This one surprised me.

I came in expecting a fairly ordinary kid-line mech and got a genuinely satisfying build with a samurai-armor head, deep red panels, and enough articulation to strike a proper pose. It won't challenge an adult who lives for clever engineering, but as a fun afternoon and a shelf piece with attitude, the Fire Stone Mech more than earns its spot. Five minifigs and a cockpit that swallows two of them make it a play machine too.

Best for: Ninjago fans and mech lovers age 9 and up who want a poseable robot with presence

The full review

The Fire Stone Mech is one of the bigger sets from Ninjago's 2020 Master of the Mountain wave, and it's the kind of LEGO® set that photographs smaller than it feels in your hands. At 977 pieces you get a proper hulking robot with a face that reads pure samurai, all sculpted red plating and a stern golden brow, standing tall enough to dominate a shelf. What got me was how much personality LEGO packed into the head and shoulders. This isn't a generic battle bot. It has a point of view, and the deep red plus gold color scheme makes it look expensive even though it launched at a friendly sixty-nine dollars.

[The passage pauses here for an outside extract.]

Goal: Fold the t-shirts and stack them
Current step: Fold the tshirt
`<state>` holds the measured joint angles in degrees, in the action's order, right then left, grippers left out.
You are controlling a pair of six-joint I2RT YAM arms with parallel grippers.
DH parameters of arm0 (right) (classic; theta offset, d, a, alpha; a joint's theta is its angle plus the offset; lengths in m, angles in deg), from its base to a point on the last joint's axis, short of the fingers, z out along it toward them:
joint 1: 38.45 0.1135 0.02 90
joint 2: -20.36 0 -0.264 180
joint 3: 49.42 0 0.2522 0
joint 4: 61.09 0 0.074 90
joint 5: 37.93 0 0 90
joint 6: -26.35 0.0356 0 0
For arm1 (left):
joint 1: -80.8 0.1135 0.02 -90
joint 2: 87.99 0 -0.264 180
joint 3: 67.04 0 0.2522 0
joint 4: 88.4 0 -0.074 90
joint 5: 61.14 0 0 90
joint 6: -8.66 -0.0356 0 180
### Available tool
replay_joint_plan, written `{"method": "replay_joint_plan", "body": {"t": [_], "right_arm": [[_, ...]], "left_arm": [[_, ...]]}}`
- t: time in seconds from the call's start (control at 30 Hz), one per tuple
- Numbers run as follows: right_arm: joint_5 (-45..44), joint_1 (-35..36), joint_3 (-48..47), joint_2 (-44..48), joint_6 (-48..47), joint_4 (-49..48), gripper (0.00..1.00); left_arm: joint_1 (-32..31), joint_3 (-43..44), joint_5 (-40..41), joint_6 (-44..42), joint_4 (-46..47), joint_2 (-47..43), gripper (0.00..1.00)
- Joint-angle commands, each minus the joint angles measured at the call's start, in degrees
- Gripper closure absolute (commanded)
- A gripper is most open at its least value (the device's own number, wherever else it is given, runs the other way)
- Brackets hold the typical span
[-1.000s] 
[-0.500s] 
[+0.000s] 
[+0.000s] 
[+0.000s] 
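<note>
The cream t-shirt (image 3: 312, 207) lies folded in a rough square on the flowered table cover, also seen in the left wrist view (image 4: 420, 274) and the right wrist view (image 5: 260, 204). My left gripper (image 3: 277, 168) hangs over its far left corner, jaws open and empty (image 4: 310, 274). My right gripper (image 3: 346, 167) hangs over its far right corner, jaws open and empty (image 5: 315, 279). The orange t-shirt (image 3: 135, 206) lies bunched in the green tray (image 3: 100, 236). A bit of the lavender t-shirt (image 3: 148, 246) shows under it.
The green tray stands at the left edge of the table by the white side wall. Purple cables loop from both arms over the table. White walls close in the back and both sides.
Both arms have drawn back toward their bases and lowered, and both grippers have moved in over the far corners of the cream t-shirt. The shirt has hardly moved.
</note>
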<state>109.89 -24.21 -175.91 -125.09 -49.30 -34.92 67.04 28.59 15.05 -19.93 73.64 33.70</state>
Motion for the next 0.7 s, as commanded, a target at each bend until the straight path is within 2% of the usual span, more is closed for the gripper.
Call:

You also get five minifigs, which is a lot of bang for a mech this size. Hero Kai, Hero Nya and Hero Cole all wear brand-new torsos, cowls and printed legs from that summer wave, with dual-expression heads and dual-sided torsos, so each ninja can flip between calm and fighting-face. Rounding out the crew are the rock-warrior twins Moe and Murt, the villains you'll actually want to knock over. Cole carries a golden shield and a brick-built mace, and both he and Kai get new golden shoulder armor. It's a genuinely fun roster for a set in this price band.

Now for the honest caveats. The legs have no knee joints, so while the hips, shoulders and elbows move nicely, you can't get those really dramatic action-figure stances without leaning the mech on something. Play features are also fairly minimal. You get a couple of stud shooters, removable swords, and a cockpit that fits two figs, and that's about the extent of the gimmicks. Reviewers who've built LEGO's other mechs from this era also note the internal skeleton feels familiar, so if you've assembled a few of these robots the frame won't reinvent anything for you. None of that stopped kids in the review videos from playing enthusiastically, mind you.

So who's this really for. If you love Ninjago, or you just love mechs and want one with real character and a strong color scheme, this is an easy yes, especially now that it's retired and can be had secondhand. If you're an adult builder chasing fresh engineering or intricate mechanisms, temper your expectations, because the joy here is in the shapes and the look rather than the technique. For a display piece with attitude and a great minifig haul, though, I think it holds up beautifully, and it's aged into a lovely little collector's mech.

The parts story

What the build is actually like, and the pieces worth knowing about.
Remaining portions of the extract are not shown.